How madness drove Cate Blanchett to her worst movie: “This film could save your life”
A lot of us went a little stir-crazy during the pandemic, especially during that first round of lockdowns in the spring of 2020. As Hollywood A-listers were posting breathtakingly tone-deaf videos from their mansions about how we were all in it together, it was easy to surmise that they were not, in fact, in it like the rest of us. Still, in certain parts of the world, lockdowns were so strict that even the most privileged of people couldn’t leave their (admittedly luxurious) homes, and it wasn’t a welcome break for everyone.
Cate Blanchett was one of them. The two-time Oscar winner and year-round icon behind such cinematic perfections as Carol, Tár, and Black Bag has admitted that the whole thing took a toll on her rather quickly. A cursory rundown of her filmography shows that she is the type of actor who works a lot. She’s averaged three or four movies and television appearances per year for more than a decade, often playing lead roles that require months of preparation and research. To go from movie-hopping around the world to a complete stand-still must have been a shock, and she apparently didn’t handle it well.
“I was spending a lot of time in the garden, using the chainsaw a little too freely,” she said in an interview with Empire in 2024. Things were clearly getting out of hand, and it was only one month into lockdown number one. At the time everything shut down, she was being courted to play the Vault Hunter Lilith in Eli Roth’s adaptation of the 2009 video game Borderlands. It is no accident that she only accepted the offer once the pandemic had set in.
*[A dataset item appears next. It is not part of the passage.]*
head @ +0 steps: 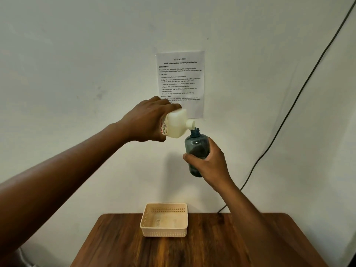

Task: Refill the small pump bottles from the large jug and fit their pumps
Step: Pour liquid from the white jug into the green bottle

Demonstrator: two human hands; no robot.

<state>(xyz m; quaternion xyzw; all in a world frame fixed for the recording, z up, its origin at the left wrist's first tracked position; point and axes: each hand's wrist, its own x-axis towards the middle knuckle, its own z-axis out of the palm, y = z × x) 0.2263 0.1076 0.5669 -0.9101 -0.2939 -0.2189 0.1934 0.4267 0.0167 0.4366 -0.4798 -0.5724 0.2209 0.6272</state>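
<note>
My left hand (148,120) grips a cream-white jug (178,124), tipped on its side with its spout pointing right and down. The spout touches the open neck of a small blue-grey translucent bottle (196,145). My right hand (210,162) grips that bottle round its lower half and holds it nearly upright. Both are held high in the air in front of the wall, well above the table. The bottle has no pump on it. No pump is in view.
A cream perforated basket (143,226) stands at the back of a brown wooden table (212,247), against the wall. A printed task sheet (181,78) hangs on the wall behind the jug. A dark cable (289,112) runs down the wall on the right.
</note>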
After all that manic gardening (can you picture Cate Blanchett trying to cut a bunch of tulips with a chainsaw? Where’s that movie?), her family stepped in. “My husband said, ‘This film could save your life,’” she recalled. And she took him at his word.
Hearing Blanchett talk about Borderlands is a bit like hearing Jennifer Coolidge talk about A Minecraft Movie; there isn’t a whole lot of personal history to draw upon. “My thumbs can barely control a phone,” the Oscar winner said, “But I bought a PS5 and we played each other.” She is, after all, Cate Blanchett, and you don’t earn eight Academy Award nominations by winging it. She got deep into the game, researched cosplay, watched makeup tutorials on YouTube – basically went down a very pandemic-coded rabbit hole that happened to come with a massive paycheque.
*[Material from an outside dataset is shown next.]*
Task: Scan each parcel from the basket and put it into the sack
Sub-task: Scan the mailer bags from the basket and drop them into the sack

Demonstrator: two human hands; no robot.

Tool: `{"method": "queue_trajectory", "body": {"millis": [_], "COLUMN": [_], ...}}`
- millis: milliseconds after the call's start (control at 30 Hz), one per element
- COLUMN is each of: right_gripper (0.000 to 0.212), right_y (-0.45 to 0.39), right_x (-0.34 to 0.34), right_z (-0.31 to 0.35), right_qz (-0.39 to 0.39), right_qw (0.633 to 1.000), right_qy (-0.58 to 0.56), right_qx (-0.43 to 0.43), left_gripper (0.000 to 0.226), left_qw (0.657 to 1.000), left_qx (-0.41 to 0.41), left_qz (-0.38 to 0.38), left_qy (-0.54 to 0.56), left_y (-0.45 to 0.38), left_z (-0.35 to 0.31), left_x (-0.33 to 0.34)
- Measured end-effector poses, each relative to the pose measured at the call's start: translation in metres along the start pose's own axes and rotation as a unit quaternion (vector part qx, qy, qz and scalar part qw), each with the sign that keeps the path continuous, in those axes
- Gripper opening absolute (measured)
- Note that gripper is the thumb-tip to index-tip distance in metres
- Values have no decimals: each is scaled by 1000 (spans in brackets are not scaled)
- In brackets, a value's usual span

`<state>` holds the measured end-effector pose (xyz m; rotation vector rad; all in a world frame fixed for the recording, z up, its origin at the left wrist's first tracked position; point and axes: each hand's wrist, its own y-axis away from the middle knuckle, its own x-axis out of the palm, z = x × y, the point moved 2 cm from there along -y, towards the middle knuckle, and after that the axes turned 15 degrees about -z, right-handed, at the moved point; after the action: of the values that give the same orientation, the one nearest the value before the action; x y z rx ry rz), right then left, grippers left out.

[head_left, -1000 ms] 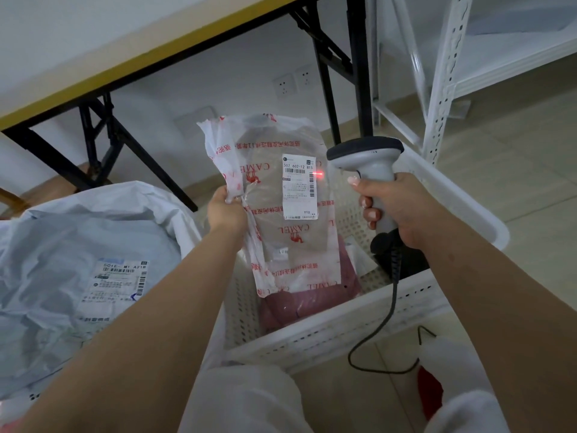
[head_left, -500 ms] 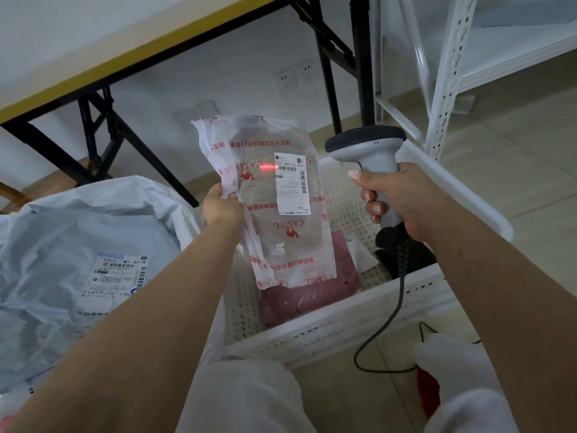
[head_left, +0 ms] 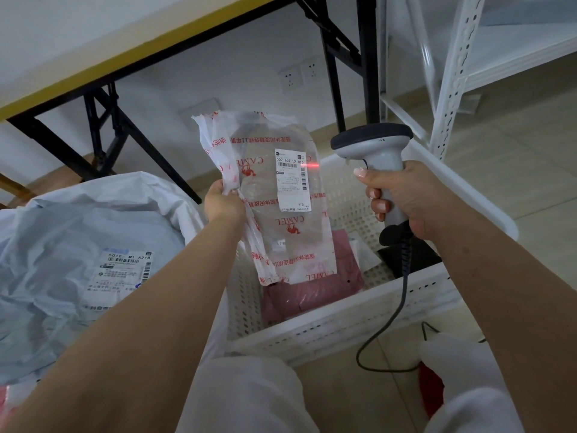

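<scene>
**Scanner beam landing just off the label barcode**

Holding up the clear crinkly plastic parcel with red CAMEL print (head_left: 281, 207) over the white perforated plastic basket (head_left: 359, 320), the left hand (head_left: 223, 204) had its fingers bunched tight round the parcel's left edge. The right hand (head_left: 406, 204) was wrapped round the handle of the grey corded barcode scanner (head_left: 376, 160), with the index finger up near the trigger.

What mattered here was the aim. The parcel hung with its long axis roughly 12 to 6, upright and a bit tilted, and its white shipping label (head_left: 292, 179) faced the camera. The scanner sat at 3 o'clock from the label, close by but not touching. Its red laser line (head_left: 309, 165) fell at the label's right edge, mostly just past the barcode instead of across it. My guess is the beam needed nudging toward 9 o'clock, or the parcel toward 3, before it would read. The left hand was the one on the parcel, so it would be the one to carry it to the sack.

The count: one parcel in hand, one pink plastic mailer (head_left: 312, 295) flat in the basket at 6 o'clock below it, maybe another white bit beside that, hard to tell. One pale grey-blue sack (head_left: 78, 232) sat at 9 o'clock, with one labelled parcel (head_left: 125, 270) visible in it.
</scene>
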<state>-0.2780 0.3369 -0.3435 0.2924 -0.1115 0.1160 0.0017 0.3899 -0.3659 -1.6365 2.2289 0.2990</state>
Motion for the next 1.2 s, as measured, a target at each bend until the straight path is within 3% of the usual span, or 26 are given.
{"method": "queue_trajectory", "body": {"millis": [400, 533, 700, 833, 967, 1067, 1200], "right_gripper": [18, 21, 19, 19, 18, 18, 20], "right_y": [5, 10, 32, 58, 86, 104, 114], "right_x": [2, -6, 22, 69, 113, 136, 152], "right_z": [3, -1, -3, -4, 2, 7, 4], "right_qz": [2, -23, -18, 20, 64, 95, 107], "right_qw": [1000, 999, 999, 997, 996, 994, 993], "right_qy": [-19, -29, -41, -61, -55, -56, -31], "right_qx": [-7, 1, 15, 33, 23, 29, 28], "left_gripper": [25, 28, 23, 16, 15, 53, 66], "left_qw": [1000, 999, 996, 991, 986, 980, 931], "left_qx": [1, 15, 42, 94, 116, 125, 194], "left_qz": [-5, 35, 0, -54, -117, -126, -104], "left_qy": [15, 4, 81, 79, 26, -91, -292], "left_y": [8, 23, 13, -16, -44, -52, -48], "left_z": [-5, -21, -57, -84, -102, -108, -93], "left_x": [-10, -26, -96, -182, -268, -309, -314]}}
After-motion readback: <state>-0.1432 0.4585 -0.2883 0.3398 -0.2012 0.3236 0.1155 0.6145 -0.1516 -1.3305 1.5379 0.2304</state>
Even Blanchett and her famously forensic research skills could not shine the steaming pile of excrement that is the Borderlands movie. The bar for video game adaptations is hovering a hairsbreadth away from the very bottom of the proverbial barrel, but they still tend to do big business at the box office. No matter how terrible they are, they still have massive fan bases that turn out, quality be damned. The Minecraft movie is currently making that point.
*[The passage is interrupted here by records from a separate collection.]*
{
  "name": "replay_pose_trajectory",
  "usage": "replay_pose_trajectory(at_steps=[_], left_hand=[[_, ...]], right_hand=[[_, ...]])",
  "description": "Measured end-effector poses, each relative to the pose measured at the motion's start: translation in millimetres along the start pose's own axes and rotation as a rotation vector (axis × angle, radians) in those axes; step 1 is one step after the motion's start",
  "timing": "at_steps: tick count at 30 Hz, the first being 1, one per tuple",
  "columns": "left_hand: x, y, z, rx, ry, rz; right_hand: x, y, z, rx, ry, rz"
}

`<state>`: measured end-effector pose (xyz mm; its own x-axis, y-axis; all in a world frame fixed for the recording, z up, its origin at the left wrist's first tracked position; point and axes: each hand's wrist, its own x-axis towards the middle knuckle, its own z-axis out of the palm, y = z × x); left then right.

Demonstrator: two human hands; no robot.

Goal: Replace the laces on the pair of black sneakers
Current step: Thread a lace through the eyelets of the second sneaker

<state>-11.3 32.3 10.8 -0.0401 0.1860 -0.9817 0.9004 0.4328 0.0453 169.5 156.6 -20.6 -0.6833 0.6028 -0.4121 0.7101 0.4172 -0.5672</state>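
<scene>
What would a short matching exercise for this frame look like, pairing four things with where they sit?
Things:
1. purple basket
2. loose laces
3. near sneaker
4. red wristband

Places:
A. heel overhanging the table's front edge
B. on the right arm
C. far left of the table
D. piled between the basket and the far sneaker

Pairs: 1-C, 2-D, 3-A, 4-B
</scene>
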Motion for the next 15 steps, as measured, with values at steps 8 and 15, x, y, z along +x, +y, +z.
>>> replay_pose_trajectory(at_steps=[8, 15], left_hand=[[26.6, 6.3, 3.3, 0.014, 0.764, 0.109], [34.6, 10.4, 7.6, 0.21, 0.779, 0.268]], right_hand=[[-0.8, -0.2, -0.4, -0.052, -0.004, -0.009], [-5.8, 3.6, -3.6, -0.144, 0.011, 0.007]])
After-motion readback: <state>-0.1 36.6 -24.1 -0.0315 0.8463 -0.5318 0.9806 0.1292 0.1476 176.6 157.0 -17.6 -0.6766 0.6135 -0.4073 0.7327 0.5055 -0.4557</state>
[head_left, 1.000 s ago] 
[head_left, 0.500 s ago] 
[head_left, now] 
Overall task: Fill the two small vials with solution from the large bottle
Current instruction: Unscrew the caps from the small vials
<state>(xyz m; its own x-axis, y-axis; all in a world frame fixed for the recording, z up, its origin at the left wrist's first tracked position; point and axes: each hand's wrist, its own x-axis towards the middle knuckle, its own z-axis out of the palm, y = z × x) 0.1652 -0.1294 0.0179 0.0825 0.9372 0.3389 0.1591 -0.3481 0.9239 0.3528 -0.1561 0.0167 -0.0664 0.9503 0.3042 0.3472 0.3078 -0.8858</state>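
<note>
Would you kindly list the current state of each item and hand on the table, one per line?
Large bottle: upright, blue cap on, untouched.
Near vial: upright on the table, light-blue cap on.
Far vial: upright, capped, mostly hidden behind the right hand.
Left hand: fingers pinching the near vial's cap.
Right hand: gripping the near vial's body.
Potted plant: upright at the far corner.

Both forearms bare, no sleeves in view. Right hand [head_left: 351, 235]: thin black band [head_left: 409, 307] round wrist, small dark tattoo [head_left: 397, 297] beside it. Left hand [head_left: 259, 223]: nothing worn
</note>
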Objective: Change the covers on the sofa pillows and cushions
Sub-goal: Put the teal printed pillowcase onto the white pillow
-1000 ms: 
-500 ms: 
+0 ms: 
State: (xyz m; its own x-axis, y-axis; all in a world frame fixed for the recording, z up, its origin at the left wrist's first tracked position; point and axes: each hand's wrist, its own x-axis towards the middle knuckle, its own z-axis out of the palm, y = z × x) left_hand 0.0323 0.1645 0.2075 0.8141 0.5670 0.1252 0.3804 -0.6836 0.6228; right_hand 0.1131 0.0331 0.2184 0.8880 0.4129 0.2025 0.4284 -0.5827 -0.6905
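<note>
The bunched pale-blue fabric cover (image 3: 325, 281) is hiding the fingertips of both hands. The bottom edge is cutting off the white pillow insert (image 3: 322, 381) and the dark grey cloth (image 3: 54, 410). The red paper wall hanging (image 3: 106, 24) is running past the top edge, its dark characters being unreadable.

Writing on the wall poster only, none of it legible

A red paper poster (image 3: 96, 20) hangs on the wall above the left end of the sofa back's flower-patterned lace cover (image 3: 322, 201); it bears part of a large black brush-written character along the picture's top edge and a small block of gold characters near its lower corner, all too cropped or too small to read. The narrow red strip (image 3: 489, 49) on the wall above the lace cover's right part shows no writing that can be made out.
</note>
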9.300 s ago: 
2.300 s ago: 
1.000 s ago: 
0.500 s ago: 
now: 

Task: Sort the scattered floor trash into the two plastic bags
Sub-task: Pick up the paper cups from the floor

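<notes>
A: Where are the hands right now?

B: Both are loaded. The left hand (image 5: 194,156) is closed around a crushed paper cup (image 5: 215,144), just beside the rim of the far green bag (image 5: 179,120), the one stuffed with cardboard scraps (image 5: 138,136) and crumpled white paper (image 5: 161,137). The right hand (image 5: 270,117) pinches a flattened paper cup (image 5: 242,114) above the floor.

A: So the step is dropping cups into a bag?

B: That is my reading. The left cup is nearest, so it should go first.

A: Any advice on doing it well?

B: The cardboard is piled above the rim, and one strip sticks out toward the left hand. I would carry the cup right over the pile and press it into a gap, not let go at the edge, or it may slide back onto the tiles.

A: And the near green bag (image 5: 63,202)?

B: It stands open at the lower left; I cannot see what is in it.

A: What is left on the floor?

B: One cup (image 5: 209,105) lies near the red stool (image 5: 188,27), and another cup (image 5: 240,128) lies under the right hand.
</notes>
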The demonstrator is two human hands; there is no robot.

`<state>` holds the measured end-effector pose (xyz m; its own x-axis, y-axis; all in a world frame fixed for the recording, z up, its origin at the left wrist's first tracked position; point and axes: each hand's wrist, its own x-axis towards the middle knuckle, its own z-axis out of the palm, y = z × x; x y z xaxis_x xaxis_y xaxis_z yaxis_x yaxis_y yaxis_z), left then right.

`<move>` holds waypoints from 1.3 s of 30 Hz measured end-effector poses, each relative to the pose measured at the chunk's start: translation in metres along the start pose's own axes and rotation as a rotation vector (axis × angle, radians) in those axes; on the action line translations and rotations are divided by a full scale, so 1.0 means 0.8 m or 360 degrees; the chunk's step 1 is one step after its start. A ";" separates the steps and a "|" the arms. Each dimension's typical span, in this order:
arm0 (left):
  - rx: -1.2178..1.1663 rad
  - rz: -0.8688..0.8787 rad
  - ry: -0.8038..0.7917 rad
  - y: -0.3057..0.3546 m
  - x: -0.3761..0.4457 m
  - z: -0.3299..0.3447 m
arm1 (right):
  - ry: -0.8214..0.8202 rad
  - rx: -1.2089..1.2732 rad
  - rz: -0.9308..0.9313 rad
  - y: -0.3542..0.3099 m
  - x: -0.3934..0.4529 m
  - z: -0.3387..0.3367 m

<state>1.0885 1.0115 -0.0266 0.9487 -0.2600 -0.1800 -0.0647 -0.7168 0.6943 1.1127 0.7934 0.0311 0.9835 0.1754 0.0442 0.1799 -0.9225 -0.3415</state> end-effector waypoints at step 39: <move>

But not Borderlands. It turned out to be a catastrophic failure for Lionsgate, eking out $33 million at the box office off of a budget of an estimated $120 million. As far as Blanchett was concerned, though, it was a great investment. She got to trade in gardening for gunfighting during a time when most people were panic-buying loo roll and wondering whether to take up sourdough baking. A shrewd calculation if ever there was one.